L’intelligenza artificiale potrebbe sostituire 200mila dipendenti pubblici italiani

Più della metà dei dipendenti pubblici italiani vedrà la propria attività fortemente impattata dall’intelligenza artificiale. Lo certifica la ricerca L’impatto dell’intelligenza artificiale sul pubblico impiego presentata il 21 maggio a Roma da Fpa, società del gruppo Digital360 in apertura di Forum Pa 2024, l’evento annuale di confronto tra i soggetti pubblici e privati dell’innovazione.

Nel dettaglio, 1,8 milioni di persone (il 57% del campione totale) saranno interessate da una spiccata interazione tra le mansioni svolte e quelle che potranno essere svolte dagli algoritmi. Si tratta, in particolare, di dirigenti, personale con ruoli direttivi, tecnici, ricercatori, insegnanti, legali, architetti, ingegneri, professionisti sanitari e assistenti amministrativi.

Secondo lo studio, la maggior parte dei lavoratori altamente esposti (l’80%) potrebbe ottenere importanti miglioramenti grazie alla tecnologia.
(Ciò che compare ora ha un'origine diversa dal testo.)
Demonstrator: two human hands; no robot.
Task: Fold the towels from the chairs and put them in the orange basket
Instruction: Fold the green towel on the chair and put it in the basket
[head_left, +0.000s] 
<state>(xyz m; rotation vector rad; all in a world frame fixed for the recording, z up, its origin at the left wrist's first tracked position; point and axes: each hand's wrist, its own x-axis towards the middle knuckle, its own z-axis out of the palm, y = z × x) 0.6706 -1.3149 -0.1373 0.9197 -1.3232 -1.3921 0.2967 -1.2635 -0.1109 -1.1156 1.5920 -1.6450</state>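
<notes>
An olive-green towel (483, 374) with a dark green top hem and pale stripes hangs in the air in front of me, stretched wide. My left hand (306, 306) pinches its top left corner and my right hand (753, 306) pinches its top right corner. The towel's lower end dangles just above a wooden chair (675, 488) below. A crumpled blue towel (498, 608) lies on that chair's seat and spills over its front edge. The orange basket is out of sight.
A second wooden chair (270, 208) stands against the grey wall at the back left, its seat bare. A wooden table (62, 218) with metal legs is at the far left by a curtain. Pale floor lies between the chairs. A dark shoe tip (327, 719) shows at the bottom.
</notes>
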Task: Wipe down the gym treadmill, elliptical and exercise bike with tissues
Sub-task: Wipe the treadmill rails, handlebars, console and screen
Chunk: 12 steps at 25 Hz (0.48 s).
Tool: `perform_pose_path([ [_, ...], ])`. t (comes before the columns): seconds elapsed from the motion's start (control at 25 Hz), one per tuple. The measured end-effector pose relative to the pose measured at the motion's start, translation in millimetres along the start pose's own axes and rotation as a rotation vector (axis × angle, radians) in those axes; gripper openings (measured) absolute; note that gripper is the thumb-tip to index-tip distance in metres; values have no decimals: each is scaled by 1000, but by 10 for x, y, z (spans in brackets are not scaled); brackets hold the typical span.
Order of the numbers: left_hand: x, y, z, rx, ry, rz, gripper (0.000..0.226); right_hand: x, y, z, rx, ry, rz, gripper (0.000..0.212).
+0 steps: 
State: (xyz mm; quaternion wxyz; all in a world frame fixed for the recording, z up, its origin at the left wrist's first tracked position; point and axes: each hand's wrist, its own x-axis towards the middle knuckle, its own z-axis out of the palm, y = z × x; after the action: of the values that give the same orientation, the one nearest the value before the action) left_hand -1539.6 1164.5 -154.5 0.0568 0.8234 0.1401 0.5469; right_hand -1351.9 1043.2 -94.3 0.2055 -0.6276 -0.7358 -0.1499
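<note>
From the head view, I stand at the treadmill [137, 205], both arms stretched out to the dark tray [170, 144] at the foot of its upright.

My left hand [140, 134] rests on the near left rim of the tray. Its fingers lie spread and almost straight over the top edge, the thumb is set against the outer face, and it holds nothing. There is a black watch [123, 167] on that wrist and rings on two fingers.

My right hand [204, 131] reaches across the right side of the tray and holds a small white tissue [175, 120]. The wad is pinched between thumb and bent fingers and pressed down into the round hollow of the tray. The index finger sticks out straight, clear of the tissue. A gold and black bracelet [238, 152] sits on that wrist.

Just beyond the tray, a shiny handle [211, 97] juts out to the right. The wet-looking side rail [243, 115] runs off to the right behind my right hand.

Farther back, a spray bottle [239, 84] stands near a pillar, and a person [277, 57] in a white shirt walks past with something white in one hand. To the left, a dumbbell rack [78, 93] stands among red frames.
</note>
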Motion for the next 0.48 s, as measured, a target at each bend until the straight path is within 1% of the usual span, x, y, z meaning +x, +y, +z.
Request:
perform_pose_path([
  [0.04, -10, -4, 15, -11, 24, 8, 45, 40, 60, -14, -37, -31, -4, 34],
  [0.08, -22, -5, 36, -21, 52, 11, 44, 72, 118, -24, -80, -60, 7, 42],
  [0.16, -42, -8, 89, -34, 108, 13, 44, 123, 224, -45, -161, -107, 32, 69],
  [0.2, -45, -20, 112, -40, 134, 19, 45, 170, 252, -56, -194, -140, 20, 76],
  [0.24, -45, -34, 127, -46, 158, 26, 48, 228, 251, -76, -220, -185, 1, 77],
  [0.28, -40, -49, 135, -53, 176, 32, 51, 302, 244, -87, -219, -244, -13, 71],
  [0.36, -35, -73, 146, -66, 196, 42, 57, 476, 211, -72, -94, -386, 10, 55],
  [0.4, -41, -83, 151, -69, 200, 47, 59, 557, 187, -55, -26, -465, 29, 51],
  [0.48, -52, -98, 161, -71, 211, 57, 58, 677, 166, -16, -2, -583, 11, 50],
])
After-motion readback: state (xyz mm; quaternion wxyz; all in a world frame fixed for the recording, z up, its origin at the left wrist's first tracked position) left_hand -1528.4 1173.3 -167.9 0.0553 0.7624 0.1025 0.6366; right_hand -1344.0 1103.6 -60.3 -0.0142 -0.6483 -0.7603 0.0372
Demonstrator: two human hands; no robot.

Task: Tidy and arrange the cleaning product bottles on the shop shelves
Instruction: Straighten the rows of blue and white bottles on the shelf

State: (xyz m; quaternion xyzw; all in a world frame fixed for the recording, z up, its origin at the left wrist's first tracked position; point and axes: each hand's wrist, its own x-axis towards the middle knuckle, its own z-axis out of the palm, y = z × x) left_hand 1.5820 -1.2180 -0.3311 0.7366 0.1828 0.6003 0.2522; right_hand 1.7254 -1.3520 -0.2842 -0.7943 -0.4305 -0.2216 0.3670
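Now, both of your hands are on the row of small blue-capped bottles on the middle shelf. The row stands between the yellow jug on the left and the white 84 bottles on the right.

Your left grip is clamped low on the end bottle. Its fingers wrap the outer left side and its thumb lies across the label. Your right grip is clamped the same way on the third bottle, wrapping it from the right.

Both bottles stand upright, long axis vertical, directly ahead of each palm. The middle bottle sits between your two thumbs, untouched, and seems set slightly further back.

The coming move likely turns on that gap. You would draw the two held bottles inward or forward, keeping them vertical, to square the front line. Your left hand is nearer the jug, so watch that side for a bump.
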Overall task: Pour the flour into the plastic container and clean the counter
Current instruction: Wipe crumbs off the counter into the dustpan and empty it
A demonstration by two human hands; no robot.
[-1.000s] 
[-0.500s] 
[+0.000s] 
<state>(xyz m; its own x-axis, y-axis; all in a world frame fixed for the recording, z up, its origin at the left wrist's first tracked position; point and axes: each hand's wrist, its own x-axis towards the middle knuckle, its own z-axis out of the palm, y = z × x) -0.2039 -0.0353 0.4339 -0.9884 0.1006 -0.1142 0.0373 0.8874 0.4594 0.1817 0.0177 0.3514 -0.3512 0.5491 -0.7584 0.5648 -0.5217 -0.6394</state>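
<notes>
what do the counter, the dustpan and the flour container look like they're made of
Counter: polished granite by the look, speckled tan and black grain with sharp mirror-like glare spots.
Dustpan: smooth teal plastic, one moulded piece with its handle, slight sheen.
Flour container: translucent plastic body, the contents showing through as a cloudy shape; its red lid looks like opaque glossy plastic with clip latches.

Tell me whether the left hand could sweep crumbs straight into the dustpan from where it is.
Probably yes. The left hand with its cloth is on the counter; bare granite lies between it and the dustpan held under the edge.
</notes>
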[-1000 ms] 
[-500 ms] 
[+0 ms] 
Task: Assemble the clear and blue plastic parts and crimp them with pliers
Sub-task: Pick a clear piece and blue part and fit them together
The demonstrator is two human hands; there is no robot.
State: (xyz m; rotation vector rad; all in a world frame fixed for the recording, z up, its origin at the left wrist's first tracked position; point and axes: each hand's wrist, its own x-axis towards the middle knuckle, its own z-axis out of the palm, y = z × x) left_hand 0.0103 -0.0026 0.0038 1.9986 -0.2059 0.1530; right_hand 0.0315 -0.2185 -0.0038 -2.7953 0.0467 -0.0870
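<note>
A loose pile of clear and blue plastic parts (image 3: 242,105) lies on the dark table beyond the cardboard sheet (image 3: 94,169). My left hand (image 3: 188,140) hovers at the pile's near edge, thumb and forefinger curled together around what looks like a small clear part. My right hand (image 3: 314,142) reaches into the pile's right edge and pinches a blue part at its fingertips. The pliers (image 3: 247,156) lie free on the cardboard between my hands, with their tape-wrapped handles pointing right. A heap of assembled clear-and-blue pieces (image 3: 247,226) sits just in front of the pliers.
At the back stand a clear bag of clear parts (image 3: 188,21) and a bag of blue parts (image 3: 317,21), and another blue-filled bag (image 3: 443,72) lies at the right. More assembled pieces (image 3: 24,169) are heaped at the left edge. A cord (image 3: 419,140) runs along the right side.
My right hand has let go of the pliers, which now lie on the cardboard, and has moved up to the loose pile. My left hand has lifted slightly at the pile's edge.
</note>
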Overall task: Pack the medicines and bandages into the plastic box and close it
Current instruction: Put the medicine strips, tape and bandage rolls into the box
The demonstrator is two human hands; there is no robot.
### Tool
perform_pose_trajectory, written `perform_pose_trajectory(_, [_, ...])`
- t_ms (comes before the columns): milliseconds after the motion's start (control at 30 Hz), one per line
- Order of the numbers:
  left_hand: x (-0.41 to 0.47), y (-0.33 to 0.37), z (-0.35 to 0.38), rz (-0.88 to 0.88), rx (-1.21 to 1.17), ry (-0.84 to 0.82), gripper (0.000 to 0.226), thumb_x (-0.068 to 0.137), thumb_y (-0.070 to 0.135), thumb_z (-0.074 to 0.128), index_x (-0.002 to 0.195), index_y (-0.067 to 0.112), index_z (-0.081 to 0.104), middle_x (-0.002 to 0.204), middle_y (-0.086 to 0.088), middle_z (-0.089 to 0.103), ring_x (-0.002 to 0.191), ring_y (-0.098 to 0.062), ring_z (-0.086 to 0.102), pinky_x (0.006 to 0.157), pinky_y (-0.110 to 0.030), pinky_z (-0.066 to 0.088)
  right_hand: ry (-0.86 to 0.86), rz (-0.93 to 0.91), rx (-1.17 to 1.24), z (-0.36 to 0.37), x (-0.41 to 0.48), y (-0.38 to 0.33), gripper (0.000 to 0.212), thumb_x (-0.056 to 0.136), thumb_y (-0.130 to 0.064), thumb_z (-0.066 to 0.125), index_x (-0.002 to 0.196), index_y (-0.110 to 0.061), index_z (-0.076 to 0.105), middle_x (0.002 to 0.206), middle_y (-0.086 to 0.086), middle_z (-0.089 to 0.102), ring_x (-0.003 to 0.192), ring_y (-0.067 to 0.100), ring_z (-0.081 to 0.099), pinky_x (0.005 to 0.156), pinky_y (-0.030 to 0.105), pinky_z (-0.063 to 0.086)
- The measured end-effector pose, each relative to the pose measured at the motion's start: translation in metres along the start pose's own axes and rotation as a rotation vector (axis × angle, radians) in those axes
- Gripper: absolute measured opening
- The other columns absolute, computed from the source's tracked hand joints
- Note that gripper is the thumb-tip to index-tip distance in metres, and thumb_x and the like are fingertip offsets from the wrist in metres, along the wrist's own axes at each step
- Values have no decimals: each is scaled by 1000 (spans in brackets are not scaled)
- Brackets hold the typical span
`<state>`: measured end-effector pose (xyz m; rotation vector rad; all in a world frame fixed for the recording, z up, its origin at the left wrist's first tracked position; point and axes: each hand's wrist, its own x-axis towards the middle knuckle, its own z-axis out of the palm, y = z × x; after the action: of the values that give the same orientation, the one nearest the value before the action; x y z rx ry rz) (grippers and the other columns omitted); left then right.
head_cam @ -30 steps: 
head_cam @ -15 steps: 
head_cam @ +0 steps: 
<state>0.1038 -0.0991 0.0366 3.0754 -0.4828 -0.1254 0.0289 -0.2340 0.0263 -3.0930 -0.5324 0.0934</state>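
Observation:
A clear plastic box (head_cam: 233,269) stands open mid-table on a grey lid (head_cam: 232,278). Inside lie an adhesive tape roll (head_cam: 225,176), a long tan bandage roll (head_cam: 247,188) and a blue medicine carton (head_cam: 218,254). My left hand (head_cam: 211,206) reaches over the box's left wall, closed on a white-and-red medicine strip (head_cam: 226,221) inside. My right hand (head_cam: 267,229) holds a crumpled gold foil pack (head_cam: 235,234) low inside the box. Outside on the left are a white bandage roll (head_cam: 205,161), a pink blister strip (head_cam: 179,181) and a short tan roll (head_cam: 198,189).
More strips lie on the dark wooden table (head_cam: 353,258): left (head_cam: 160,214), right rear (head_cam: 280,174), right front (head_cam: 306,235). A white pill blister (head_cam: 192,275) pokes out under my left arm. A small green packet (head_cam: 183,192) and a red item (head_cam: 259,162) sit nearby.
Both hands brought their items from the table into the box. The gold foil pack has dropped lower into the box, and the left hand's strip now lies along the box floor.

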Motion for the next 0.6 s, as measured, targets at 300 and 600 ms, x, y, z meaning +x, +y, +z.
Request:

Più o meno 1,5 milioni di lavoratori con ruoli di leadership e gestione, se adeguatamente formati, potrebbero infatti svolgere le proprie mansioni in modo totalmente complementare con le nuove tecnologie. Un 12% di loro sarebbe invece a rischio sostituzione: 218mila dipendenti pubblici con professioni meno specializzate, basate su compiti ripetitivi e prevedibili, quindi potenzialmente appannaggio anche dell’intelligenza artificiale.

Per quanto riguarda i settori, quelli più esposti sono le funzioni centrali della pubblica amministrazione (lo sono nel 96,2% dei casi) e quelle locali (93,5%), seguite dall’istruzione e dalla ricerca (72,6%). Proprio in quest’ultimo comparto emerge la maggiore sinergia tra lavoro e IA, con una complementarità pari al 91,9%. Il rischio sostituzione più alto lo corrono i lavoratori delle strutture centrali della pubblica amministrazione: quasi la metà di loro, il 47,4%, potrebbe perdere il lavoro e lasciarlo alla tecnologia.

Quella rappresentata dall’intelligenza artificiale è la terza ondata di trasformazione per il settore pubblico negli ultimi quindici anni. La prima, nel 2007, fu determinata dalla spending review, che portò alla diminuzione dei dipendenti pubblici e a un calo di investimenti in formazione. La seconda è arrivata con la pandemia, che ha prodotto un’accelerazione dei processi di innovazione e digitalizzazione. A cavallo dei due fenomeni, rilevanza è stata inoltre assunta dalla crescita della domanda pubblica di servizi di consulenza, salita anche grazie alle risorse del piano nazionale di ripresa e resilienza (Pnrr) del 30,5% con investimenti pari a 535 milioni nel 2022. Dati che attestano una importante dipendenza della Pa da figure esterne.